You will get some disagreement on the fans on the top of the case and the side panel of the case. There should be no disagreement on the fan in the back of your case. 

The normal case should have the rear fan blowing air out and a front fan drawing cool air in. I would assume that the top fan would serve the same purpose and should be drawing cool air in.

the side fan is done differently by many people. In my opinion, I would have it drawing cool air in, but you have to be very careful that you don't create case turbulance. Therefore, how it impacts the normal airflow might depend upon how it fits in the total airflow. 

That is my personal opinion.


----------



## kodi (Jun 30, 2004)

The front fan should draw air inwards and all other fans should blow air out.
If the fans are working just try to place a piece of light grade cardboard over the fans,if the fans are notworking there usually is a small arrow on the side of the fan indicating the direction of the airflow

EDIT looks like we posted at the same time


----------



## toxict3arz (Oct 12, 2004)

i always thought .. back fan blows out and everything else blows in... am i wrong?


----------



## Tumbleweed36 (May 14, 2005)

Hi Toxict3arz,

No, you aren't exactly wrong in many cases (get the pun). Anyhow, if you have just tow or three fans, that is the rule. However, there are times when that is not always the case with certain top and side case fans. I think mainly though, that you are right on track with your assumption. 

The thing that must be preserved, is that you don't create a turbulance within the case. If some alteration needs to be made to fan direction to prevent turbulance, then take that action. An area that is widely misunderstood is the direction of the CPU/heatsink fan.

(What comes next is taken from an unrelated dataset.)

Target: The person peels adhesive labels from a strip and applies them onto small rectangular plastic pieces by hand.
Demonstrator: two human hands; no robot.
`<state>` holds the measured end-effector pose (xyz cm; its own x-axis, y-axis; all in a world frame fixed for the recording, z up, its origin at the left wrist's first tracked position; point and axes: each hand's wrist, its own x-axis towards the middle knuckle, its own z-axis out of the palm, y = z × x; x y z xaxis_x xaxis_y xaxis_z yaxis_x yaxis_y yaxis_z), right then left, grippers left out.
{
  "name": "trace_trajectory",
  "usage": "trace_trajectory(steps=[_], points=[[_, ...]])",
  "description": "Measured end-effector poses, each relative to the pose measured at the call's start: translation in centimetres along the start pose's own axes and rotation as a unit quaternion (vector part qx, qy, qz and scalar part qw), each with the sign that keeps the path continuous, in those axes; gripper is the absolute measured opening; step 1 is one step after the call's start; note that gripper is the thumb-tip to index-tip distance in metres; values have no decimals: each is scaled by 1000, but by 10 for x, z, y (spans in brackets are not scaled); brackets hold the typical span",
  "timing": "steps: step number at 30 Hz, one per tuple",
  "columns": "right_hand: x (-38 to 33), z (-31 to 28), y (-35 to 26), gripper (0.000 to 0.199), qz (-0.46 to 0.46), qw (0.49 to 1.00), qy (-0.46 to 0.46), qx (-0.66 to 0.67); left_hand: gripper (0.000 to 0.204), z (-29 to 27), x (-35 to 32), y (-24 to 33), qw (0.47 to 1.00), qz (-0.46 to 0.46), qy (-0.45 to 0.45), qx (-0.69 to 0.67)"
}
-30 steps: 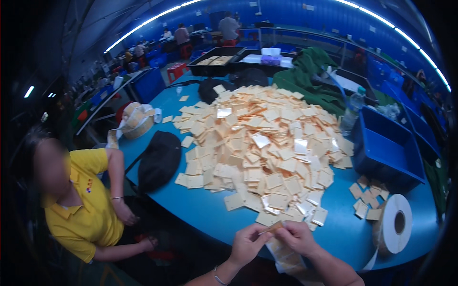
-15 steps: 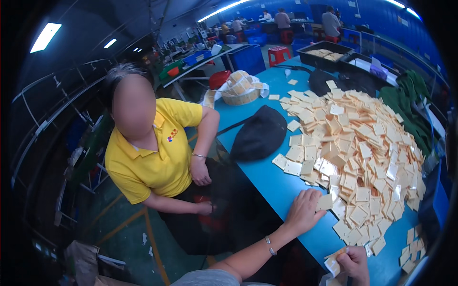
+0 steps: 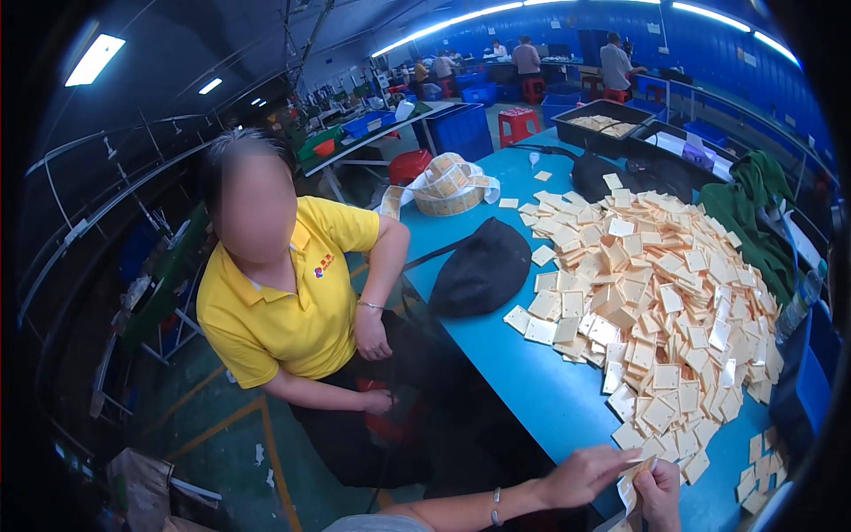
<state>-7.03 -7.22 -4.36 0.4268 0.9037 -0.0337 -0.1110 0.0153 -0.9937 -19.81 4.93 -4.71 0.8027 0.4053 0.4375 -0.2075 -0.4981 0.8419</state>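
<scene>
A small cream-coloured square card [image 3: 640, 468] is pinched between the fingertips of the left hand [image 3: 581, 474] and the right hand [image 3: 660, 490], tilted on edge just above the near rim of the blue counter [image 3: 532, 381]. A white paper strip [image 3: 626, 494] hangs from it between the hands. Just beyond lies a wide heap of matching cards [image 3: 660, 301], loosely overlapping across the counter.

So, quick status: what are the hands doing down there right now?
Left hand and right hand pinch one small tan card between them. Big heap of cards on blue table. Nothing between hands and heap.
</scene>
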Motion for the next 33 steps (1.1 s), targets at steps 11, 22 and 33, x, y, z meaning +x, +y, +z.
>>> trace_trajectory(steps=[11,22,33], points=[[-13,-3,-3,17,99,993,-29,54,65,-12,-4,8,891,-192,-225,-345],[12,5,-11,21,117,988,-92,-43,50,-25,-15,-18,791,-247,-3,-560],[3,-11,-15,20,143,981,-117,61,63,-10,1,-9,823,-227,-65,-517]])
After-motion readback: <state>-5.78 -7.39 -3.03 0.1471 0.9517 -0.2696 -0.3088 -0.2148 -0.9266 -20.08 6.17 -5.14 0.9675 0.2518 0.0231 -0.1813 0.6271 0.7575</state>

It must blow DOWN  over the heatsink and CPU and NOT blow up drawing air from that area. That alone can acocunt for considerable temperature change with some units.

*Kodi,*_

Got you on that one. For once in my life I either typed faster than you did or just hit the button earlier. Anyhow, glad that I beat you for this time. Have a great evening._


----------



## Volt-Schwibe (Jan 12, 2003)

i remember almost arguing about that here at this forum.

i was saying it needs to blow onto the heatsink, and there was some seriously strong resistance to the idea.

since then, i have decided that the majority opinion is that it should blow towards the heat sink, and if someone wants to disagree, i just hope it doesn't cost them a processor.

this here is a diagram i had made to explain...

in figure1, we see a fan, and the airflow around it. the blue is where is is sucking in and creating a pocket of low pressure air, causing it to draw air in from all directions, and the red shows the high pressure stream of air blowing out of it. you will notice the output is a more tightly controlled funnel of air.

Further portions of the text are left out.